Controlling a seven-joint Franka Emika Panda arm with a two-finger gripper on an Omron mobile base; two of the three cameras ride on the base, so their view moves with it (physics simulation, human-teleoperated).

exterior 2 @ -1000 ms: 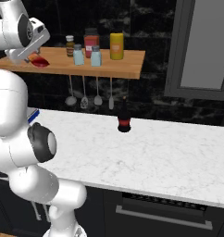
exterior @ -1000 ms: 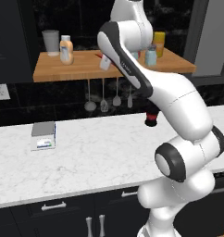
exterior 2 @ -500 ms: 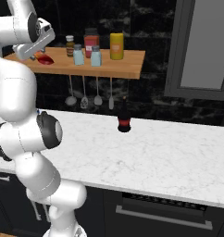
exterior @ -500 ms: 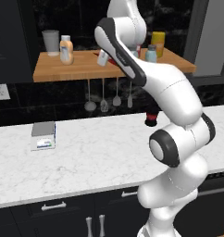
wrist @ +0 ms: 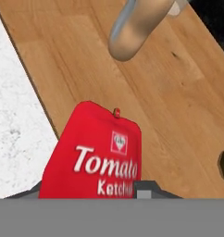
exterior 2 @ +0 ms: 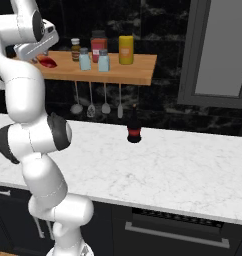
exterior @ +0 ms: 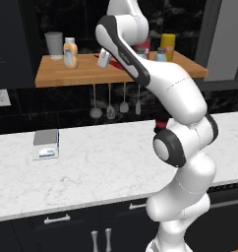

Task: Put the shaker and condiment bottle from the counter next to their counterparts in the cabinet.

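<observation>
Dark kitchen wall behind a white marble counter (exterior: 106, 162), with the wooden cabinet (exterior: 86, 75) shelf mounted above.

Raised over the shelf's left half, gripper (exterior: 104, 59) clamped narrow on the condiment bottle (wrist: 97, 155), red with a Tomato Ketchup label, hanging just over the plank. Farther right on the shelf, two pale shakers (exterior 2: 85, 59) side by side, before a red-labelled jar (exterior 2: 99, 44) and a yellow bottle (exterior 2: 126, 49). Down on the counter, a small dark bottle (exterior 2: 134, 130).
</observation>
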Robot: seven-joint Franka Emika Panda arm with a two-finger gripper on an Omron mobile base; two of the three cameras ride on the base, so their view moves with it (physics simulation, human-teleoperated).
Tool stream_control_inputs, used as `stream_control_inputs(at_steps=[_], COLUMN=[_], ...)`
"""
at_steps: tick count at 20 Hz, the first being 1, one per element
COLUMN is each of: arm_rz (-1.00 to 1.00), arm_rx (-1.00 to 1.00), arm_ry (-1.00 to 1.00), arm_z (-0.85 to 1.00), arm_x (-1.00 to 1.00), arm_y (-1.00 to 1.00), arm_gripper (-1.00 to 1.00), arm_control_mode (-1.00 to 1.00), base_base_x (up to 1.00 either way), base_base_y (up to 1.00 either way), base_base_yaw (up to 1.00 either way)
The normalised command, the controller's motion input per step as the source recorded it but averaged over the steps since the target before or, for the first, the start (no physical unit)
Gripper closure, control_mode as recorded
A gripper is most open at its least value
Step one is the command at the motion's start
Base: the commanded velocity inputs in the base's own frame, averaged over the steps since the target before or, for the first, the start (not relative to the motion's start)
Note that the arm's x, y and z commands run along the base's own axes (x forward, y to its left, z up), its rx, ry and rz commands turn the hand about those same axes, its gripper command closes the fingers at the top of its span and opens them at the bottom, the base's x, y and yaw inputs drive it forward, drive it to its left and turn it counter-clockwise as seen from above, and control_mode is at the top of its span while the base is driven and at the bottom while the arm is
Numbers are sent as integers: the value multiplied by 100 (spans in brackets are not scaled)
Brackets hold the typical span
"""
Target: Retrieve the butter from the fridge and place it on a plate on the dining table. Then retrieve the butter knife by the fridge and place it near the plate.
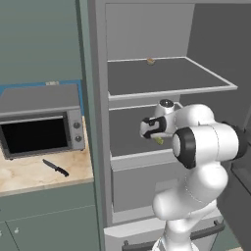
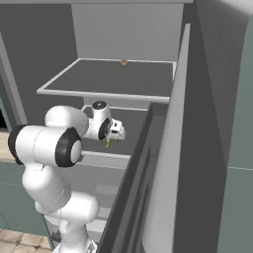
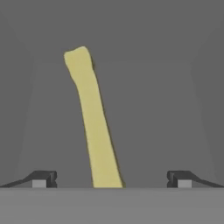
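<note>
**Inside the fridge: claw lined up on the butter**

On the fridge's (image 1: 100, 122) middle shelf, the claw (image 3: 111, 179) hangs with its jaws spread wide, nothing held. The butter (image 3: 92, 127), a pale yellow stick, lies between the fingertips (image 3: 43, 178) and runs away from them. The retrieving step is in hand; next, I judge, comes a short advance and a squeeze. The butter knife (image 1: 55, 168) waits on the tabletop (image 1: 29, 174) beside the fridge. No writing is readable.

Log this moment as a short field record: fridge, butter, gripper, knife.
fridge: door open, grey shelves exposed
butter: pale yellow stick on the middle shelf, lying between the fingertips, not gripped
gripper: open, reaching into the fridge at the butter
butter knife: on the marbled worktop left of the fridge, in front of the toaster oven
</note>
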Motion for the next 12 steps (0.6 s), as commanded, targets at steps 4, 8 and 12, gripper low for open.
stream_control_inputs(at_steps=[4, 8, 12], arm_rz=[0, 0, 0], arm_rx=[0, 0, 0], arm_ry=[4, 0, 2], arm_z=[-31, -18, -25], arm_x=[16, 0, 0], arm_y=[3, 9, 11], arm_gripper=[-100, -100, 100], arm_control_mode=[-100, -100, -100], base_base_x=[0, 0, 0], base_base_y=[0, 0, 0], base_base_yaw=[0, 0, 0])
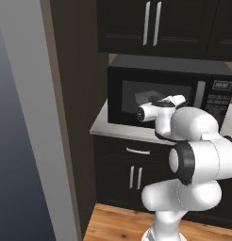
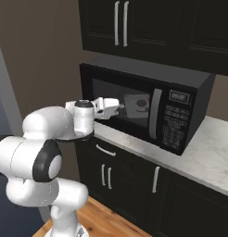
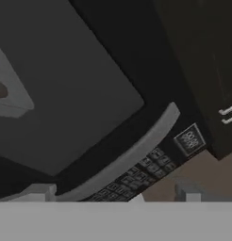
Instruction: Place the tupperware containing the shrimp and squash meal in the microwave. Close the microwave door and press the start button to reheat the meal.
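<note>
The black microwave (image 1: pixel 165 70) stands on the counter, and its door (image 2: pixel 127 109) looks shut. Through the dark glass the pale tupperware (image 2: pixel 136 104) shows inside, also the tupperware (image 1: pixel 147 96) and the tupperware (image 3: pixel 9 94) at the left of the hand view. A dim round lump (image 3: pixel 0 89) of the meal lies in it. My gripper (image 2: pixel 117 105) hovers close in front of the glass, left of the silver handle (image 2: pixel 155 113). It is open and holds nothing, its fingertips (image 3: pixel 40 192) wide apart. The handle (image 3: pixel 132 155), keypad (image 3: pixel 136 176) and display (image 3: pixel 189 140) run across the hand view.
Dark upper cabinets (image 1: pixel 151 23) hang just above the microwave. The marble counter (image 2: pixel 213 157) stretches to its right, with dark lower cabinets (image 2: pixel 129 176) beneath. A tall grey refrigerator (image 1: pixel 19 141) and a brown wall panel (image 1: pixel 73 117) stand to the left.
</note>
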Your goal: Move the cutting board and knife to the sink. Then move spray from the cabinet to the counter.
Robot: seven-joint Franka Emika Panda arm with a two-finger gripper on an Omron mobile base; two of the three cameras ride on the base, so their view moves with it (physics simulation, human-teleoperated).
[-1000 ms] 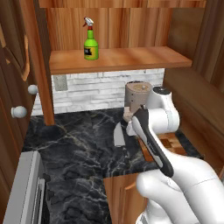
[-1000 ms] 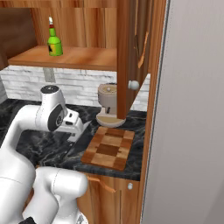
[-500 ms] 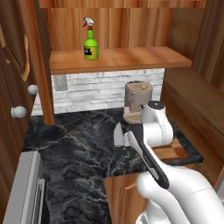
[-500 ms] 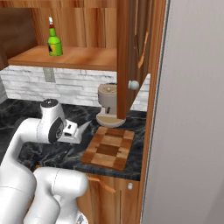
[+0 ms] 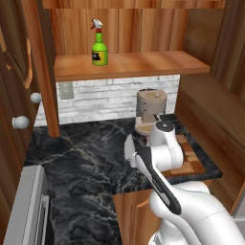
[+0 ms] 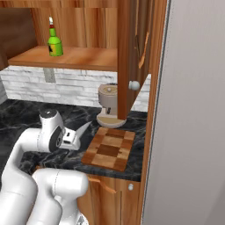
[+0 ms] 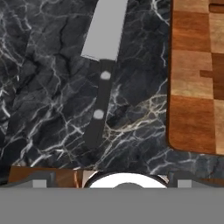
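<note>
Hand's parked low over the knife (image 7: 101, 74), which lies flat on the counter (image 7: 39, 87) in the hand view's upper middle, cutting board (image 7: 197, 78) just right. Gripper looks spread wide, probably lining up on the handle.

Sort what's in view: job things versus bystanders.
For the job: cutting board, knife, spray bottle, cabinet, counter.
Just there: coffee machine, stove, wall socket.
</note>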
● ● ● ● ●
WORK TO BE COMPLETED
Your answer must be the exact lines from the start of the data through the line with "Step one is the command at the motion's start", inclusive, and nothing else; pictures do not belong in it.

SOLUTION TO THIS TASK
Controlling a seven-joint Franka Emika Panda arm with a two-finger gripper on an Omron mobile base; two of the three cameras ride on the base, so their view moves with it (physics simulation, human-teleoperated).

exterior 2 @ -1000 ms: 
exterior @ -1000 ms: 
exterior 2 @ -500 ms: 
exterior @ -500 ms: 
wrist @ +0 ms: 
exterior 2 @ +0 ms: 
exterior @ +0 ms: 

Task: Put the shaker and condiment bottle from the counter next to their counterparts in the cabinet.

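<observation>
Dark kitchen wall behind a white marble counter (exterior: 106, 162), with the wooden cabinet (exterior: 86, 75) shelf mounted above.

Raised over the shelf's left half, gripper (exterior: 104, 59) clamped narrow on the condiment bottle (wrist: 97, 155), red with a Tomato Ketchup label, hanging just over the plank. Farther right on the shelf, two pale shakers (exterior 2: 85, 59) side by side, before a red-labelled jar (exterior 2: 99, 44) and a yellow bottle (exterior 2: 126, 49). Down on the counter, a small dark bottle (exterior 2: 134, 130).
</observation>
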Robot: seven-joint Franka Emika Panda arm with a two-finger gripper on an Omron mobile base; two of the three cameras ride on the base, so their view moves with it (physics simulation, human-teleoperated).
Tool stream_control_inputs, used as `stream_control_inputs(at_steps=[_], COLUMN=[_], ...)`
"""
at_steps: tick count at 20 Hz, the first being 1, one per element
COLUMN is each of: arm_rz (-1.00 to 1.00), arm_rx (-1.00 to 1.00), arm_ry (-1.00 to 1.00), arm_z (-0.85 to 1.00), arm_x (-1.00 to 1.00), arm_y (-1.00 to 1.00), arm_gripper (-1.00 to 1.00), arm_control_mode (-1.00 to 1.00), base_base_x (up to 1.00 either way), base_base_y (up to 1.00 either way), base_base_yaw (up to 1.00 either way)
The normalised command, the controller's motion input per step as the source recorded it but averaged over the steps since the target before or, for the first, the start (no physical unit)
Gripper closure, control_mode as recorded
A gripper is most open at its least value
Step one is the command at the motion's start

There is no more output to give.